Polyubiquitination is the formation of an ubiquitin chain on a single lysine residue on the substrate protein, leading to protein degradation (4). It is carried out by a three-step cascade of ubiquitin transfer reactions—activation, conjugation, and ligation—performed by ubiquitin-activating enzymes (E1s), ubiquitin-conjugating enzymes (E2s), and ubiquitin ligases (E3s), respectively (5). The largest subfamily of E3s in mammals is the Skp1-Cul1-F-box protein ubiquitin ligases, which consist of Skp1, Cul1, Rbx1, and one of the F-box proteins (FBPs) (6). Recent studies have shown that FBPs play a crucial role in many biological events, such as inflammation, cell cycle progression, and tumorigenesis, through ubiquitin-mediated degradation of cellular regulatory proteins (7,8).

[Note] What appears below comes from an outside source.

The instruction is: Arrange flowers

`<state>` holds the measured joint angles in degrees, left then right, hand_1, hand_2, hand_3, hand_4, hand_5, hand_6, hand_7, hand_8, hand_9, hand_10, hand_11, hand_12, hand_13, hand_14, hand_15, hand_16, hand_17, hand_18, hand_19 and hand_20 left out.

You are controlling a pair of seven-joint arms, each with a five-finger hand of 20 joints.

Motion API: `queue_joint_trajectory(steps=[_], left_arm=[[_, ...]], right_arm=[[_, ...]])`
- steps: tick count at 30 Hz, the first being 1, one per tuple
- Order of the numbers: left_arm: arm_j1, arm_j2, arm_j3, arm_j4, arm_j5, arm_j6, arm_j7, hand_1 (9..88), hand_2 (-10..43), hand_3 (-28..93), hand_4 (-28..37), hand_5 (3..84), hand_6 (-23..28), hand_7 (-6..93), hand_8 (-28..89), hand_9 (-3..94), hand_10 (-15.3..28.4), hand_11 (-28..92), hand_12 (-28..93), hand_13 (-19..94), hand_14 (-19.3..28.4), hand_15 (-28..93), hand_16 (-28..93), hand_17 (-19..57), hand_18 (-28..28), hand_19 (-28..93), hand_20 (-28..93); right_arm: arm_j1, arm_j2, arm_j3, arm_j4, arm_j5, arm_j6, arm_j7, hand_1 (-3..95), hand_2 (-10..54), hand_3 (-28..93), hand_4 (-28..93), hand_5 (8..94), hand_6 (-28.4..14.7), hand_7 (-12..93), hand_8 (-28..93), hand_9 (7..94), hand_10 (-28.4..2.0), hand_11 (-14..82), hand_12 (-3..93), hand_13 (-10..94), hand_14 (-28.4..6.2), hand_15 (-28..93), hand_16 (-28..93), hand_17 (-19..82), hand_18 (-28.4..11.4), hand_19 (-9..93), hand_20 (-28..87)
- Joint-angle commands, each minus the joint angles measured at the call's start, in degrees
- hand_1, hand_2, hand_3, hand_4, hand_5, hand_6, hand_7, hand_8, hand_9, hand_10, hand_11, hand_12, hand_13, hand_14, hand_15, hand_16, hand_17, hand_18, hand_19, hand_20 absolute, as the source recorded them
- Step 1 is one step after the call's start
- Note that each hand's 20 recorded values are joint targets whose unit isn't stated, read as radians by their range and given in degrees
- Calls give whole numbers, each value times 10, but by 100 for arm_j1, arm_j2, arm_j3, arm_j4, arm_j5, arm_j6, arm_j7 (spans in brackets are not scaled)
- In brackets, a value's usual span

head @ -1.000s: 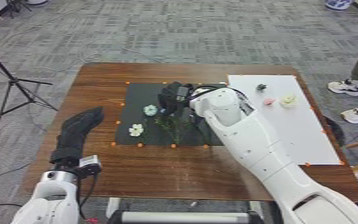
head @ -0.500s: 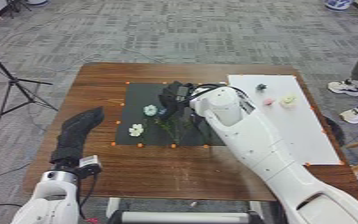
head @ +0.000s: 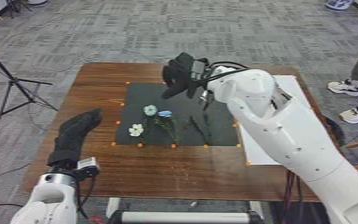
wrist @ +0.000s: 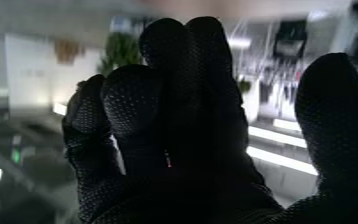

In addition, their dysregulation has been implicated in several pathologies (6–8), suggesting that insights into Skp1-Cul1-F-box protein ubiquitin ligase–mediated biology may provide potential strategies to treat human diseases. Until now, however, whether FBPs play a role in metabolic diseases, especially insulin resistance and T2DM, remains poorly understood.

Male C57BL/6 and db/db mice aged 8–10 weeks were purchased from the Shanghai Laboratory Animal Company and Nanjing Biomedical Research Institute of Nanjing University, respectively. JNK1 knockout mice were obtained from The Jackson Laboratory and backcrossed to a C57BL/6 background for six generations. All mice were housed at 21± 1°C with humidity of 55% ± 10% and a 12-h light/12-h dark cycle. Mice with high-fat diet (HFD)–induced obesity were maintained with free access to high-fat chow (D12492; Research Diets, Inc) containing 60% kcal from fat, 20% kcal from carbohydrate, and 20% kcal from protein. For the depletion of Kupffer cells, C57BL/6 mice were fed an HFD for 12 weeks and then injected with gadolinium chloride (GdCl₃; 10 mg/kg, twice each week) or sodium chloride (NaCl) by tail vein for another 2 weeks. All study protocols comply with guidelines and institutional policies prepared by the Animal Care Committee of Shanghai Jiao Tong University School of Medicine.

The standard immunoprecipitation (IP) purification procedure has been previously described (9). In brief, HEK293T cells stably expressing Flag-tagged wild-type (WT) or mutant (MUT) F-box only protein 2 (FBXO2) were lysed in 5 mL lysis buffer (50 mmol/L Tris-HCl [pH 7.5], 150 mmol/L NaCl, 0.5% Nonidet P40, and 100 mmol/L phenylmethylsulfonyl fluoride) with gentle rocking at 4°C for 20 min. Lysates were cleared and subjected to IP with 50 μL of anti-FLAG M2 beads overnight at 4°C. Beads containing immune complexes were washed with 1 mL ice-cold lysis buffer. Proteins were eluted with 100 μL 3X FLAG peptide (Sigma-Aldrich, St. Louis, MO) in Tris-buffered saline for 30 min and precipitated with cold acetone. The precipitated proteins were digested in solution with trypsin, and the tryptic peptides were centrifuged in a vacuum to dryness for further analysis.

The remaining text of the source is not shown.